I am a huge rationalizer.
Not that I’m huge. I’m very short, as many of you are well aware. I’m like…I could fit in a pickle jar, probably. Maybe one of those old-timey barrels like Jim Hawkins in Treasure Island. I could live comfortably in one of those things.
I’m a small rationalizer, but I rationalize quite a lot.
I don’t know whether this is a defense mechanism to preserve my optimism or what, but when people are shitty, I don’t often blame them. I assume that the shitarity must come from some outward source. If a person gets a lot of shit heaped upon them, it is natural, according to Newton’s First Law Of Shittiness, that the shit must thereafter be expunged onto a different source.* Many people call this ‘karma’ or ‘projecting your problems’. I call this the Shit Cycle.**
Many people have different reactions to the Shit Cycle. Take me and Laura and Tess. Let’s say that some asswad approaches the three of us on the street and begins throwing punches. Asswad punches Laura, Laura punches the asswad right back. Asswad punches me, and I ask him whether he needs to talk through his problems, maybe his cat has died, maybe his coffee burned his tongue that morning, I don’t know, but I’m here for you. Asswad punches Tess, and she apologizes fervently and then offers him a fruit basket. And then Laura punches the Asswad.

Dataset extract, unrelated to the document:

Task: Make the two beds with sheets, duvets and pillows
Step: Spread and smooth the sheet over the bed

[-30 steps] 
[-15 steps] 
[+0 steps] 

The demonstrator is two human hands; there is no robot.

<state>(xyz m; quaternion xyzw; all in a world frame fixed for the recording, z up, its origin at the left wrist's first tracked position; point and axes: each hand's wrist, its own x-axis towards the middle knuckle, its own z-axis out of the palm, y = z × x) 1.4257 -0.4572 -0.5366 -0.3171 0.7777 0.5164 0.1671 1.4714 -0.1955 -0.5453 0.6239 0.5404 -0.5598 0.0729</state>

My point is that I have a very difficult time accepting someone’s poor behavior as precisely what it is. This is where The Greatest Advice Ever comes in.
Storytime: at one point during college I had an awful roommate. She was manipulative, cruel, rude, and just plain difficult. I held out hope for a long time that maybe, if I was just nice enough to her, she would stop being such a…well, I wouldn’t use the word. I listened to her cry. I forgave her when she tearily asked for it. I patiently waited for the explanation when she broke our dishes, victimized my friends, and lied, lied, lied. I reasoned that she had had a tough life. We had heard her stories about abuse. They were hard to ignore. She bragged about them, like she was holding a trophy that we could never ‘win’. Later, she told us that these stories were lies. And then she told us that she had lied about lying. Laura was finished with this roommate practically on that first round of bullshit. Tess gave her longer, tried to be there for her, tried to help her, but there is only so much one human being can suffer through. I think I held out the longest, out of sheer ignorance and stubbornness. The last night that our roommate lived with us, we sat on the couch and I tried to have a talk with her about her behavior. Asked her why, and received a library of answers, none of it her fault. Later that night, that roommate called Tess some horrible names and threw an appletini into our kitchen wall, covering the floor and stove with sticky florescent goo that she refused to clean up. At that point we were done. The roommate moved out in a hailstorm of foul language and dramatic gestures.
That weekend I went home. I had Fridays off that semester, and so on a particularly rough week I would hop in my car in the morning and make the forty-five minute drive to my parent’s house. Half the time they wouldn’t be there when I walked in the door, but just being in the house, was therapeutic.
On that particular Friday, I got in a little after noon. My grandmother had eaten lunch and was sitting on the couch with a cup of coffee (two teaspoons of sugar, topped off with milk) watching the birds flutter madly around on the deck. She had a heavy bird book that she liked to keep next to her, although she rarely, if every, consulted it. The birds were mostly juncos.
So I sat on the couch opposite her and started talking. I left out some of the more colorful of my roommate’s problems, focusing mostly on how inconsiderate it all was. After fifteen or twenty minutes of aimless venting, the rationalization set it.
“She really, though…I don’t know,” I said uncertainly. “She had a hard childhood. You can’t hold everybody to the same standards of behavior, I guess, and she’s doing the best with what she has. I should be more patient. I guess. I should give her another chance. I should talk to her. Maybe she just needs someone to have confidence in her. Maybe she needs someone who won’t judge her, no matter what she does. If I just give her more time, maybe she’ll get better.”
Grandma took a long sip of coffee and set the cup on top of the bird book. She folded her hands in her lap.
“Dear,” she said. “Sometimes a bitch is just a bitch.”
And it’s still the best advice I’ve ever received.